Fonte:
Yara Aquino/Agência Brasil
O número de
jovens de 15 a 17 anos cursando o ensino médio aumentou de 61% em 2012 para
68,7% em 2018. O percentual de jovens nessa faixa etária que frequentam a
escola também vem crescendo e chegou a 91,5% em 2018. Os dados estão no Anuário
Brasileiro da Educação Básica 2019, divulgado hoje (25) pelo
movimento Todos pela Educação em parceira com a Editora Moderna e traz dados
organizados de acordo com as metas do Plano Nacional de Educação (PNE).
“É
uma avanço estatisticamente significante, mas um avanço ainda tímido. O modelo
que temos acaba fazendo com que adolescentes e jovens saiam da escola e, mesmo
os que frequentam a escola, não veem um ambiente atrativo para seguir e
encaixar a ideia de escolarização do ensino médio nos seus projetos de vida”,
disse o coordenador de projetos do Todos pela Educação, Caio Callegari.
A
conclusão do ensino médio na idade adequada ainda é um desafio, como mostram os
dados do relatório. Em 2018, apenas 63,6% dos jovens de 19 anos matriculados
concluíram o ensino médio. Em 2012, 51,7% dos jovens de 19 anos haviam
concluído essa etapa do ensino.
As desigualdades socioeconômicas e de
raça têm peso no acesso ao ensino médio, como aponta o anuário. Em 2018, 75,3%
dos jovens brancos de 15 a 17 anos estavam matriculados na etapa. Já entre os
jovens negros da mesma faixa etária esse percentual era de 63,6%, uma diferença
de quase 12 pontos percentuais.
O
anuário mostra também as disparidades em relação à distribuição de recursos.

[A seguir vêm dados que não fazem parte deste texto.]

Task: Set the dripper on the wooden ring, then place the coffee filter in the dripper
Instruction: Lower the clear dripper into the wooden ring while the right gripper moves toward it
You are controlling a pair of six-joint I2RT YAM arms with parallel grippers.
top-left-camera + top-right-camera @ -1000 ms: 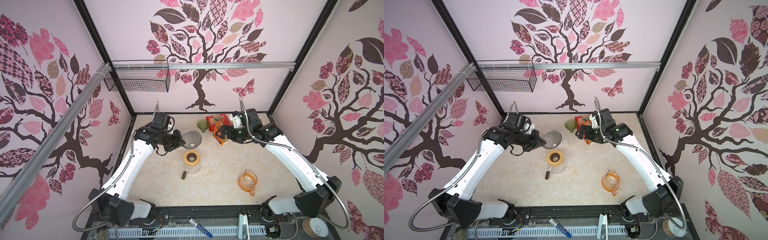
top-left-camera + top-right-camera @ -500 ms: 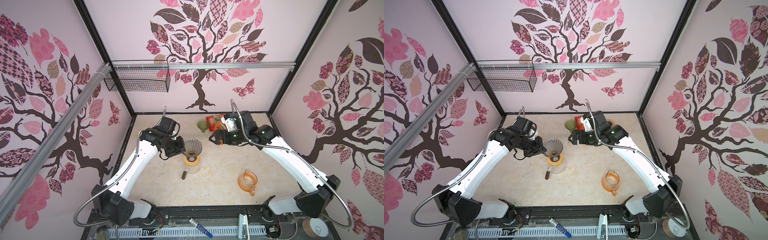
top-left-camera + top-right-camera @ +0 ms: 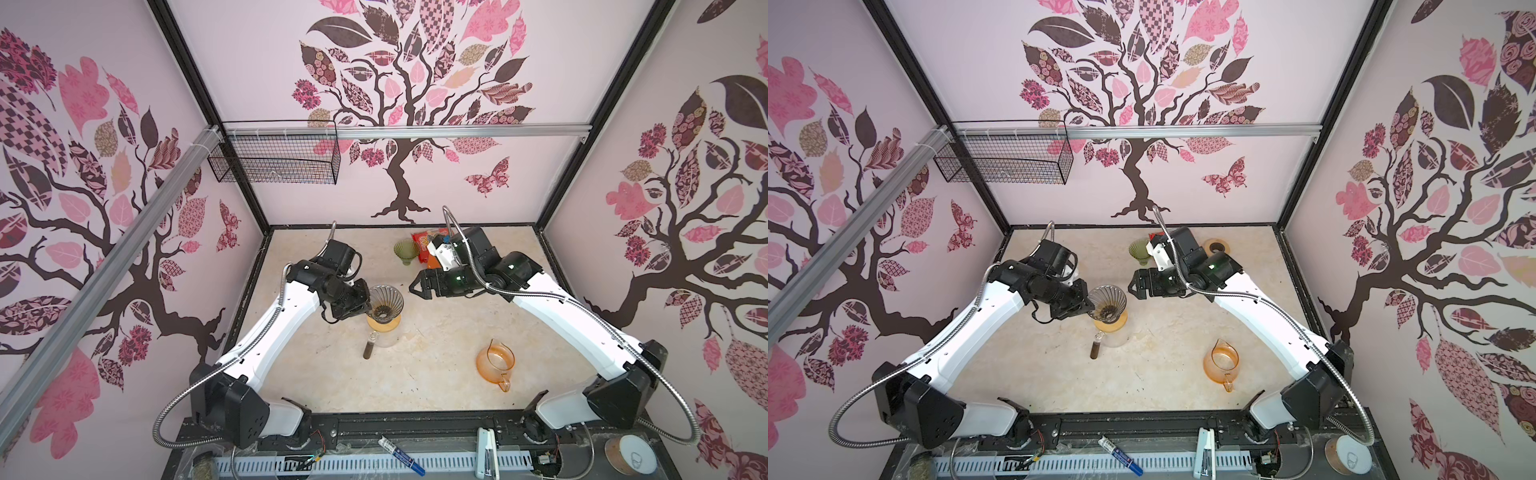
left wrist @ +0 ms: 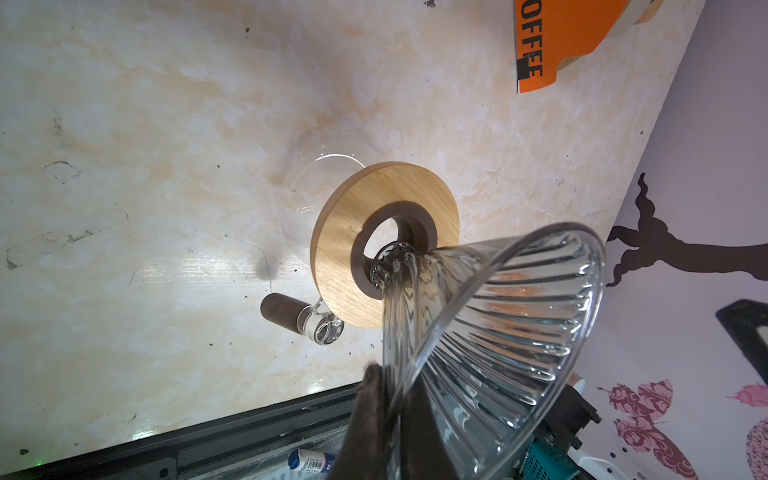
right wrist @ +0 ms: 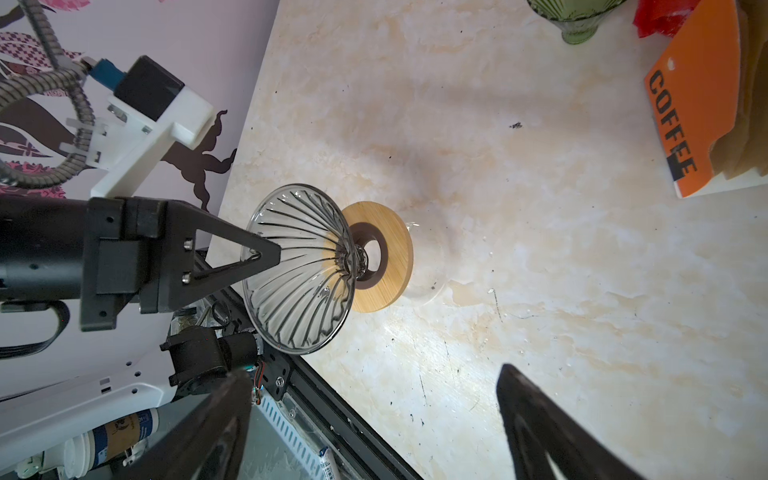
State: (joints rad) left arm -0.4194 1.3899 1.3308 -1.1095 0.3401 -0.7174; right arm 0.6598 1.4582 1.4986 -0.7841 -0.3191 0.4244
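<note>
Where the tabletop runs closest to the arm bases, an amber glass pitcher (image 3: 494, 361) stands upright, nearer than the wooden ring (image 4: 353, 232) and to its right. The ring sits on the glass server (image 3: 384, 338). Left gripper (image 3: 365, 306) is clamped on the rim of the clear ribbed dripper (image 3: 386, 296), which is tilted with its spout at the ring's hole. Just beyond the ring, to the right, is the right gripper (image 3: 417, 286), fingers spread, empty. Farther beyond the ring, brown paper coffee filters (image 5: 748, 124) lie in the orange COFFEE pack (image 5: 698, 112), with a green dripper (image 3: 406, 250) beside it.
</note>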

Enquanto São Paulo recebe a maior média anual de recursos vinculados à educação
por aluno, R$ 6,5 mil, o Maranhão está no outro extremo com R$ 3,5 mil por
aluno ao ano.
“Boa
parte das desigualdade educacionais está relacionada a desigualdade de
financiamento tanto em relação a garantia de recursos mínimos quanto a gestão
de recursos. Estamos dando menos recurso para quem tem que corrigir um passivo
histórico de investimento em educação”, disse o coordenador de projetos do
Todos pela Educação.
Professores
Em
relação à formação dos professores a publicação mostra que desde 2012 houve
aumento médio de cerca de cinco pontos percentuais no número de docentes com
formação adequada para as disciplinas que lecionam.
Em
2018, 48,7% dos docentes dos anos finais do ensino fundamental, que vai do 6º
ao 9º ano, tinham formação adequada. O dado representa um crescimento de 5
pontos percentuais em comparação a 2012. Já no ensino médio, essa taxa era de
56,3%, aumento de 5,4 pontos percentuais no mesmo período.
“A
última década foi marcada por avanços importantes, mas que de forma nenhuma
desligaram a sirene de urgência de mudanças estruturais na educação brasileira.
Ainda estamos muito distantes das metas estratégicas do PNE”, disse Caio
Callegari
O Anuário
Brasileiro da Educação Básica 2019 usa como base dados do
Ministério da Educação e traz análises sobre os temas das 20 metas do PNE que
foi sancionado em 2014 e estabelece metas para melhorar a educação até 2024.